Esos dos números, elementales para conocer el verdadero estado de la flota que se paga con fondos públicos, no aparecen discriminados en la información oficial disponible públicamente.

 

 

Incluso existen documentos que demuestran que las reparaciones son una necesidad cotidiana. En 2026, el Ejecutivo renovó un fondo rotatorio de $5 millones para la Jefatura de Policía destinado, entre otras cuestiones, a la compra de repuestos y al pago de mano de obra para vehículos que necesiten una “pronta recuperación”. 

 

 

También existe una Dirección Parque Automotor, dependiente del Ministerio de Seguridad. En julio, el Gobierno homologó contratos de servicios para tres personas destinadas específicamente a esa dependencia, por un gasto presupuestado de $8 millones. 

 

Sin embargo, conocer públicamente cuánto dinero existe para reparaciones no permite saber cuántos vehículos necesitan ser reparados.

 

 

El caso de El Volcán expuso el problema

Hay situaciones en las que la falta de un móvil dejó de ser una cuestión administrativa para afectar directamente el servicio de seguridad.

 

La Comisaría 47 de El Volcán llevaba en agosto casi tres meses sin un vehículo operativo. El Concejo Deliberante había reclamado al Ministerio de Seguridad el reemplazo de la camioneta de la dependencia por sus reiterados desperfectos mecánicos.

 

 

La consecuencia fue llamativa: según el reclamo, los policías debieron efectuar parte de sus recorridos a pie y en monopatín porque la camioneta entraba y salía del taller.

 

Un caso muy parecido ocurrió hace pocos días en Villa de la Quebrada, donde un vecino tuvo que traslada a los uniformados en su vehículo particular hasta una vivienda que había sido desvalijada. Esto sucedió porque la única movilidad que tiene la comisaría estaba fuera de servicio, en reparación.

 

 

Los episodios demuestran por qué el número de vehículos comprados no alcanza por sí solo para medir la capacidad operativa de la Policía.

 

 

Una cosa es contar cuántos móviles ingresaron al patrimonio provincial.

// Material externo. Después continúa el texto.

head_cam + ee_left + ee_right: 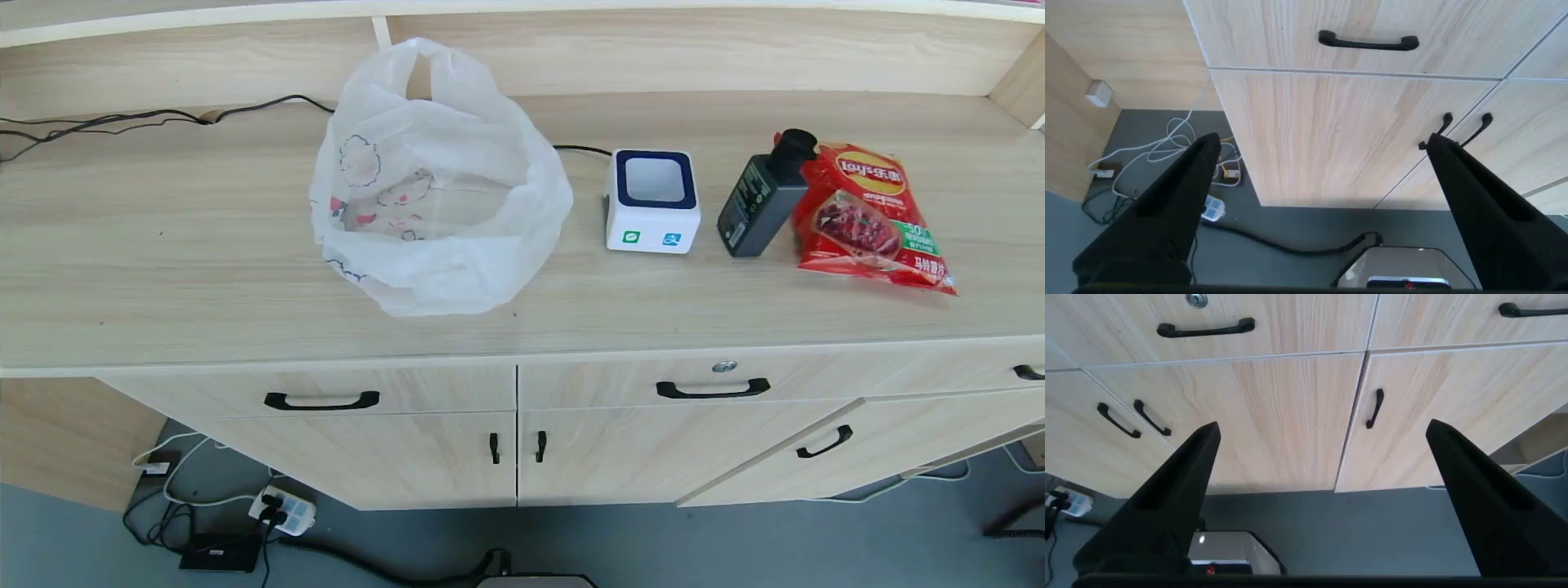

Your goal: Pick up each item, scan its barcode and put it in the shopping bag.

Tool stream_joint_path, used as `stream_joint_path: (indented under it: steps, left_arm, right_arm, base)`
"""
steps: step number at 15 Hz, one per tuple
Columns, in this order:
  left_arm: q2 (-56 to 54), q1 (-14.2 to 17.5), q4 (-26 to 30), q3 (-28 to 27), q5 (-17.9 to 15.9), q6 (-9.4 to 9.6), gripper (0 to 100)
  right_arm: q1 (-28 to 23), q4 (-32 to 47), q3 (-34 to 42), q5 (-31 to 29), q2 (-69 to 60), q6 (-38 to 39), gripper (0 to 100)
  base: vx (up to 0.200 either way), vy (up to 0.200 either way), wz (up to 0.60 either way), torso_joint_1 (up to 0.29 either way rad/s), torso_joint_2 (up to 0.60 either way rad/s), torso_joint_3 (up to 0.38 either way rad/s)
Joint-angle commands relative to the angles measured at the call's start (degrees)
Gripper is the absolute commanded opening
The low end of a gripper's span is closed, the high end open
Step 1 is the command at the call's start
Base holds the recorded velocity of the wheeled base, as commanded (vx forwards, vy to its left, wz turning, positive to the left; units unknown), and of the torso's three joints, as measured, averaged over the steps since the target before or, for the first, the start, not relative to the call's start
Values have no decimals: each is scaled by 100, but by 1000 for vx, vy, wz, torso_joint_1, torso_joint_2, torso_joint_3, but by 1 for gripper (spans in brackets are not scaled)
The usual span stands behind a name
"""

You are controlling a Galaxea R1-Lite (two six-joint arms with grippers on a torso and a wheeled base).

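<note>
A white plastic shopping bag stands open on the wooden counter, left of centre. To its right sits a white barcode scanner with a dark blue frame round its window. A dark grey bottle with a black cap lies further right, leaning against a red bag of chips. My left gripper hangs open below the counter, facing the cabinet doors. My right gripper is open too, in front of the cabinet fronts, with nothing between its fingers.
Black cables run along the counter's back left. A raised wooden ledge backs the counter. Drawers and doors with black handles lie below; one right-hand door stands ajar. A power strip and cables lie on the floor.
</note>
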Motion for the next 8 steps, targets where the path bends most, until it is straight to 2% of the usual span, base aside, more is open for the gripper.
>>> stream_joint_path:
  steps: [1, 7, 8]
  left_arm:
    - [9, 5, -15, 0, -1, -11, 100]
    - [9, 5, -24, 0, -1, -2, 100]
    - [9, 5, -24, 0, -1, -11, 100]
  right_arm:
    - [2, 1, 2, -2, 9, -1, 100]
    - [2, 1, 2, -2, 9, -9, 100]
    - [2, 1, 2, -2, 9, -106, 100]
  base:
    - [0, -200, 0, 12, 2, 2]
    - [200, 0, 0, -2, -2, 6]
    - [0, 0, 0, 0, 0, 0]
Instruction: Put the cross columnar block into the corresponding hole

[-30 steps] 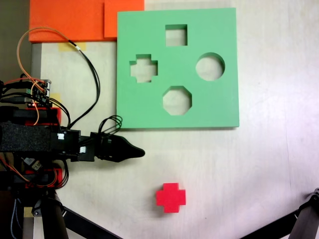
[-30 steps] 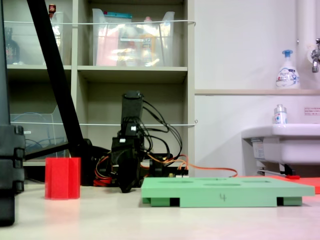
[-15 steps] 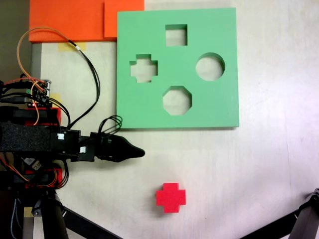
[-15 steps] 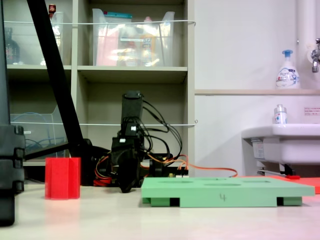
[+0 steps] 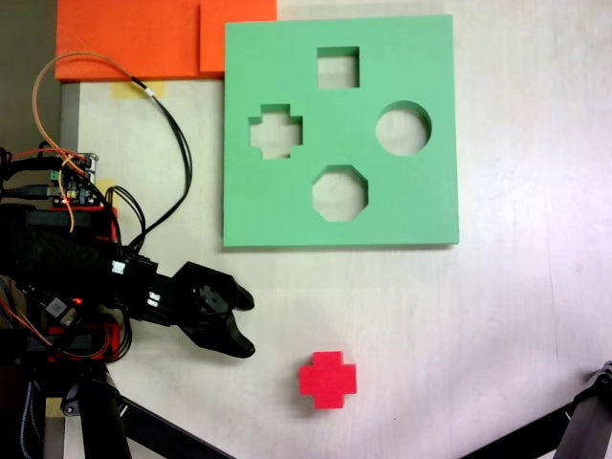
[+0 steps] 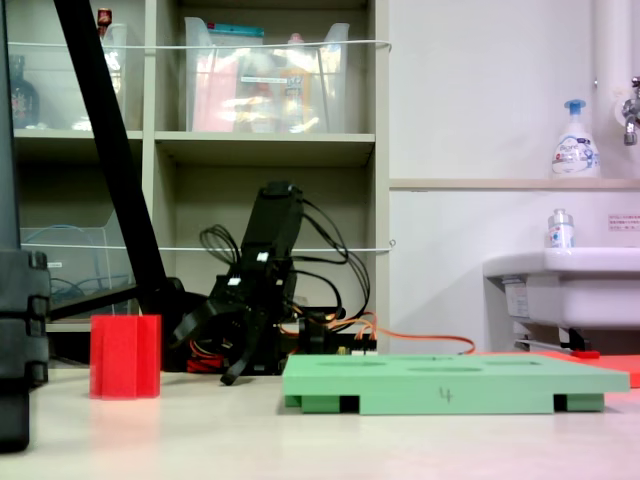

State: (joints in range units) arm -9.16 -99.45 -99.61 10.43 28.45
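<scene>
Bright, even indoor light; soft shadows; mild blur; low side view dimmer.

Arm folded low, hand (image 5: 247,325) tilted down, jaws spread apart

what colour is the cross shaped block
Bright red, clearest in the fixed view looking down from above.

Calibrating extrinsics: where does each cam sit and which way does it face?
A fixed view: above the table, looking straight down on the board, its cross hole and the red block; arm enters from the left, tool open.
A fixed view: at table height, looking level across at shelves and a sink; arm behind the board, block at left.
Shared: board, block, arm.
</scene>
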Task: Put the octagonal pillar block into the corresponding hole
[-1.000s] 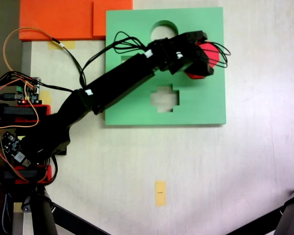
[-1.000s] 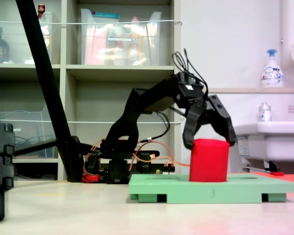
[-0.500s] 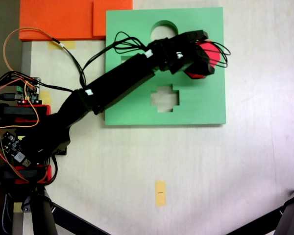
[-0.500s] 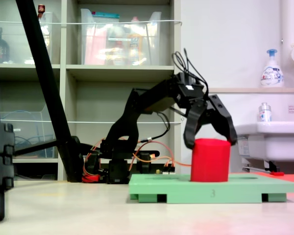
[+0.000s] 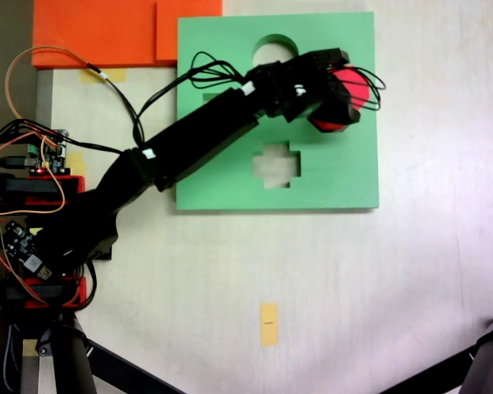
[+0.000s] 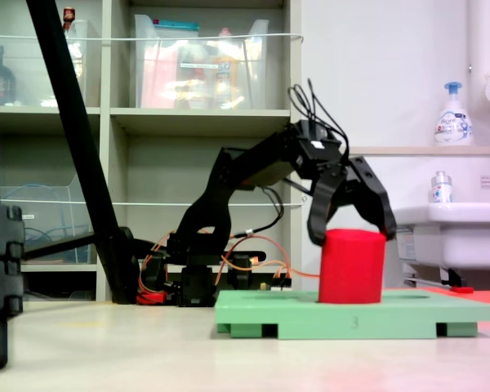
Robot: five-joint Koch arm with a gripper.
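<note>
From my screen, reading the top-down fixed view from the left: the arm's base sits at the left edge among loose wires, and the black arm reaches diagonally up and right across the pale surface (image 5: pixel 394 271) onto the green foam board (image 5: pixel 345 176). On the board I see the round cutout (image 5: pixel 269 51) near the top edge and the cross-shaped cutout (image 5: pixel 277 164) lower down. Further right is the octagonal pillar block (image 5: pixel 351 89), red, partly under the pincer (image 5: pixel 338 97). The corresponding hole I cannot make out; I judge it lies beneath the block.

In the side-on fixed view the octagonal pillar block (image 6: pixel 351 267) stands upright on the green foam board (image 6: pixel 408 314), most of its height above the board top. Whether its foot has entered the hole I cannot tell (the board's edge hides that).

The block looks like foam, so I expect it to be light, a bit squashy and fairly grippy, not fragile. I'd take it across two opposite flat sides near the top, gently, since a hard squeeze could deform it and jam it against the cutout's edges.

The pincer (image 6: pixel 349 237) is spread wide, wider than the block. Its two fingers straddle the block's top corners, tips level with the top rim. It holds nothing that I can see; whether either tip brushes the foam I cannot tell.
</note>
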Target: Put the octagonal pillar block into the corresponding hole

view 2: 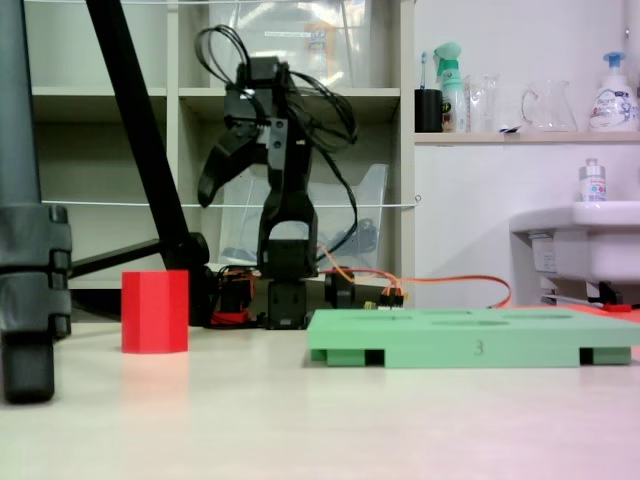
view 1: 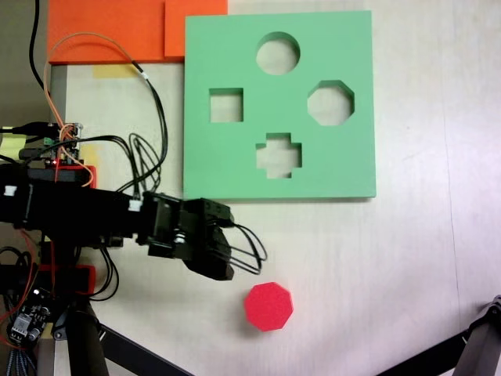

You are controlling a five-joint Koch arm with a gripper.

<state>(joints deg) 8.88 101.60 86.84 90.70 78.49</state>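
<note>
The octagonal pillar block (view 1: pixel 268 306) is a bright red foam prism standing upright on the pale table, below the green foam board (view 1: pixel 352 168). From table level it stands as a red column (view 2: pixel 155 311), left of the board (view 2: pixel 470 338). The corresponding hole (view 1: pixel 330 103), eight-sided, lies at the board's right side, beside round, square and cross cutouts. My gripper (view 1: pixel 227 251) reaches in from the left and hovers up and left of the block, apart from it. In a fixed view the gripper (view 2: pixel 225 175) hangs high above the table, open, with nothing between its jaws.
Orange foam sheets (view 1: pixel 109 31) lie at the upper left, touching the board's corner. Loose cables (view 1: pixel 149 102) and a controller board (view 1: pixel 63 141) sit by the arm's base. Black tripod legs (view 1: pixel 109 345) (view 1: pixel 470 345) cross the lower corners. A thick stand (view 2: pixel 30 300) rises left of the block.
</note>
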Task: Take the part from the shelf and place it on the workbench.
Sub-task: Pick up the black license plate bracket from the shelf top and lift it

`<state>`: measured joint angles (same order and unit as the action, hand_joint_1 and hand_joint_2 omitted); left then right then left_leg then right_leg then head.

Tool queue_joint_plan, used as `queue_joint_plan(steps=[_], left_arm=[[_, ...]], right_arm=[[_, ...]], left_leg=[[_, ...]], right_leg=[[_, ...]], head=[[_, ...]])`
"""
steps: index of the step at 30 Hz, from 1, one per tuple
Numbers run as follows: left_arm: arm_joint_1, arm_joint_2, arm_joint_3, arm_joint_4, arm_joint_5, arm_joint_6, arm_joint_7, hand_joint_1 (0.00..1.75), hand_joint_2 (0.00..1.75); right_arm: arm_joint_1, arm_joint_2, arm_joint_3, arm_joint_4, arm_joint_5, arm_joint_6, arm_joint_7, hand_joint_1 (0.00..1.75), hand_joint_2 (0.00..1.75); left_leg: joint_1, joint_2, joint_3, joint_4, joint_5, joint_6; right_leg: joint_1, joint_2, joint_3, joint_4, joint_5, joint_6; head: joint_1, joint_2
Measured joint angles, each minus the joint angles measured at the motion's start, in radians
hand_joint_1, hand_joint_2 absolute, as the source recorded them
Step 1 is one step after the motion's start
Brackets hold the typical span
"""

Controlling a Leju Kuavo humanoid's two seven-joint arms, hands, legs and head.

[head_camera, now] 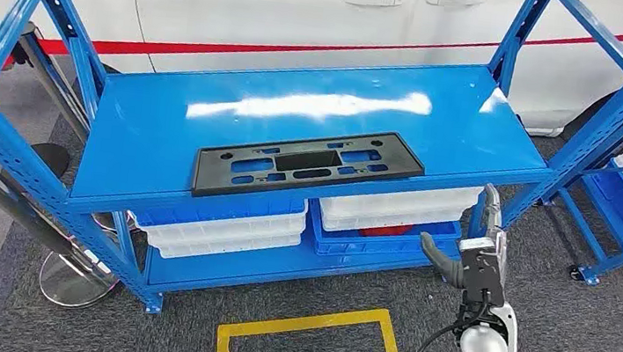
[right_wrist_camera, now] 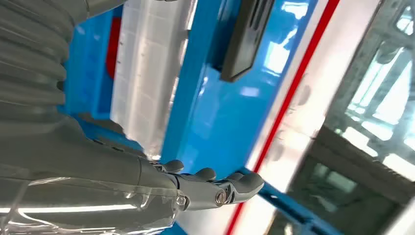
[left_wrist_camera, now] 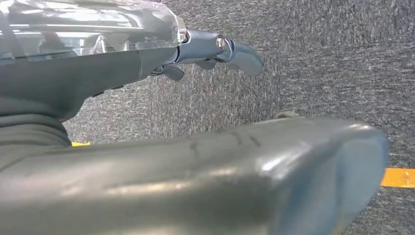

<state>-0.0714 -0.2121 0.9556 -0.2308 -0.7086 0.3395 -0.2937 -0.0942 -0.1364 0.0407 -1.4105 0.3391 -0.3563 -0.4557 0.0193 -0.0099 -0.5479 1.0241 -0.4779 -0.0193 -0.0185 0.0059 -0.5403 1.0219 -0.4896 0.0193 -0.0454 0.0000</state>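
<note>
Part point(head_camera: 309, 164) is lying flat on the blue shelf's point(head_camera: 164, 115) top deck, near its front edge. I'm seeing my right hand point(head_camera: 477, 248) hovering just beside the shelf's front right corner, fingers spread, holding nothing. Left hand point(left_wrist_camera: 215, 51) is hanging empty, well apart from the shelf.

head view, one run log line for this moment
phase: reach | black part flat on blue shelf | right hand open, raised near shelf edge | left hand empty

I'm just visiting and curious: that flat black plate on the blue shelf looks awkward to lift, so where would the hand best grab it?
Probably the plate's right end, approached from the right, where the right hand waits open. The plate lies flat and thin, so fingers likely need an edge; its front edge sits near the shelf's front lip, offering another way under.
</note>
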Motion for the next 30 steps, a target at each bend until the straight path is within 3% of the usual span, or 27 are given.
queue_joint_plan(steps=[10,22,30], left_arm=[[-0.013,-0.020,0.016,0.001,-0.029,0.014,0.008,0.00,0.00],[-0.031,-0.047,0.027,0.009,-0.058,0.037,0.028,0.00,0.00],[-0.044,-0.070,0.029,0.015,-0.065,0.055,0.032,0.00,0.00]], right_arm=[[-0.064,0.063,0.145,-0.006,0.309,-0.087,0.018,0.00,1.75],[-0.191,0.121,0.376,0.004,0.667,-0.184,0.130,0.00,1.75],[-0.294,0.203,0.511,0.113,0.859,-0.241,0.195,0.00,1.75]], left_leg=[[0.000,0.000,0.000,0.000,0.001,0.001],[0.000,0.000,0.000,0.000,0.001,0.001],[0.000,0.000,0.000,0.000,0.001,0.000]], right_leg=[[0.000,0.000,0.000,0.000,0.000,0.000],[0.000,0.000,0.000,0.000,0.000,0.000],[0.000,0.000,0.000,0.001,0.000,0.000]], head=[[0.000,0.000],[0.000,0.000],[0.000,0.000]])
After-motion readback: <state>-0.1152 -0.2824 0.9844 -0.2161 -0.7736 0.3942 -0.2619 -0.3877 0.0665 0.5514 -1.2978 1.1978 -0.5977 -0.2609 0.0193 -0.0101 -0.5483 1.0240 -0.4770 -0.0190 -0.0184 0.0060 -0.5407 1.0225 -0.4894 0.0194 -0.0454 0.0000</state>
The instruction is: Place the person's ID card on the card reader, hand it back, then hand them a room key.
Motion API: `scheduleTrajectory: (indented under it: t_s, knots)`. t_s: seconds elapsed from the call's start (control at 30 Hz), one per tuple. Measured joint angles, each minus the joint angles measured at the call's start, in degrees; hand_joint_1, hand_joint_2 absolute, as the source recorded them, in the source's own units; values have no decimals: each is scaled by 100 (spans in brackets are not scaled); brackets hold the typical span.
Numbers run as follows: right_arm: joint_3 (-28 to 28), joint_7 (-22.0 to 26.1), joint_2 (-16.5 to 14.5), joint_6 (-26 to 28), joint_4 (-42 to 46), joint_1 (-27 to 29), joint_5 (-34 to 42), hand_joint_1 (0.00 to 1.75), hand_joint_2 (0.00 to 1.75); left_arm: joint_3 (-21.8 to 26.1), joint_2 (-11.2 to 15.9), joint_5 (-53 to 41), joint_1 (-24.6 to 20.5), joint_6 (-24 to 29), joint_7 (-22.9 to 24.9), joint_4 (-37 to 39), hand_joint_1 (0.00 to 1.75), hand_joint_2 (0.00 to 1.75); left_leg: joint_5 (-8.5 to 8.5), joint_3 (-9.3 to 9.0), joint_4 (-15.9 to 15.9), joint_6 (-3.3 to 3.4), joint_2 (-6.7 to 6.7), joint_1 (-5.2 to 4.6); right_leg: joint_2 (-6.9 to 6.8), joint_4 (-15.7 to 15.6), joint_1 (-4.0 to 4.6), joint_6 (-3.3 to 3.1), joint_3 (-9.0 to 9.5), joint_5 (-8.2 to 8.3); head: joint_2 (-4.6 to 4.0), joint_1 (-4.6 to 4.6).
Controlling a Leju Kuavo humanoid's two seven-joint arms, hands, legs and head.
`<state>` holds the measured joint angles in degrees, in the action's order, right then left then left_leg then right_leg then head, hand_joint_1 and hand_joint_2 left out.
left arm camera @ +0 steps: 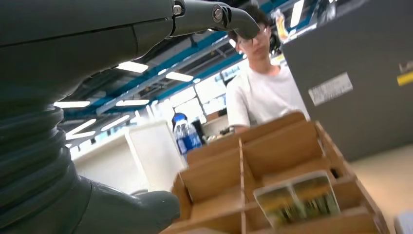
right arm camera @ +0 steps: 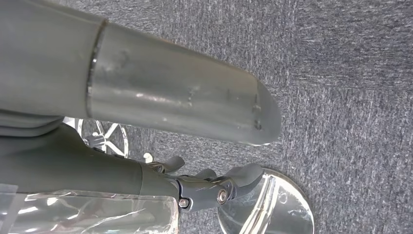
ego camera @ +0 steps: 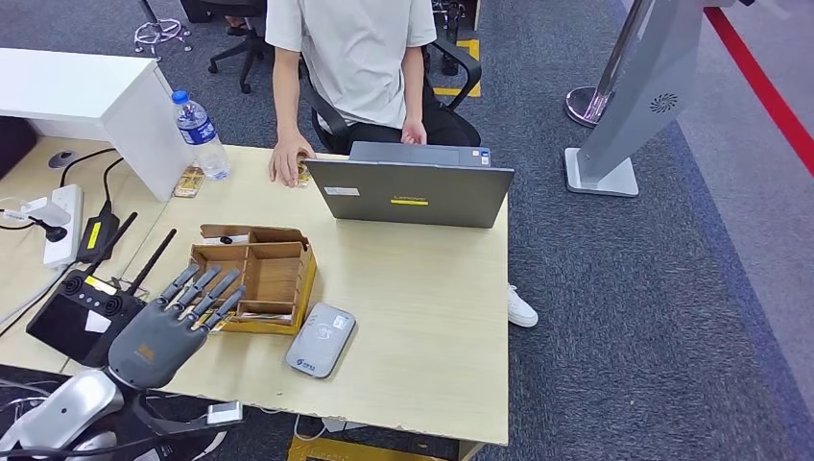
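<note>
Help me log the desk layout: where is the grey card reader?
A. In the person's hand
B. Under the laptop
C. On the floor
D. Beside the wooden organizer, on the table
D: the card reader lies flat on the table, right beside the wooden organizer.

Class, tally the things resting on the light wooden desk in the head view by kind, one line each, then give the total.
Laptop: 1
Water bottle: 1
Wooden organiser box: 1
Card reader: 1
Total: 4
</note>
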<state>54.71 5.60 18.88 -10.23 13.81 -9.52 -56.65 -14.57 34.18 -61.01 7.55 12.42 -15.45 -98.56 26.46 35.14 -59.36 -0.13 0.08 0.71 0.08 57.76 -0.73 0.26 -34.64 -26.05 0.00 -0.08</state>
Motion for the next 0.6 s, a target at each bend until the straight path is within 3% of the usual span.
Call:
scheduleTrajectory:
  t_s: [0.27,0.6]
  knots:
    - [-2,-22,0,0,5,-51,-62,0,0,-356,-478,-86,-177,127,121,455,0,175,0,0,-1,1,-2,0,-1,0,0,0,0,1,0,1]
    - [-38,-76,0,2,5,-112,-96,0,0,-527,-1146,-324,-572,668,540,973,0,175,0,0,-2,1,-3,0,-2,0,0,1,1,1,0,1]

Otra, bastante diferente, es determinar cuántos están disponibles cada día para patrullar las calles.

 

 

Y esa información permanece ausente.

 

 

El propio Poggi sostuvo este año, al hablar de seguridad, que a diferencia de lo ocurrido anteriormente su administración muestra los datos. “Acá no, los mostramos”, afirmó al referirse a estadísticas de delitos y resultados de la política de seguridad. 

 

 

En materia de parque automotor, sin embargo, todavía quedan dos cifras importantes por mostrar: cuántos patrulleros están operativos y cuántos permanecen fuera de servicio. 

 

 

Porque después de cada anuncio, cada entrega de llaves y cada fotografía con móviles nuevos queda una cuenta que también forma parte de la política de seguridad: cuántos de esos patrulleros siguen efectivamente en la calle.

 

 

Otro detalle que es un misterio, es saber cuántos vehículos integran la flota afectada a la custodia del Gobernador.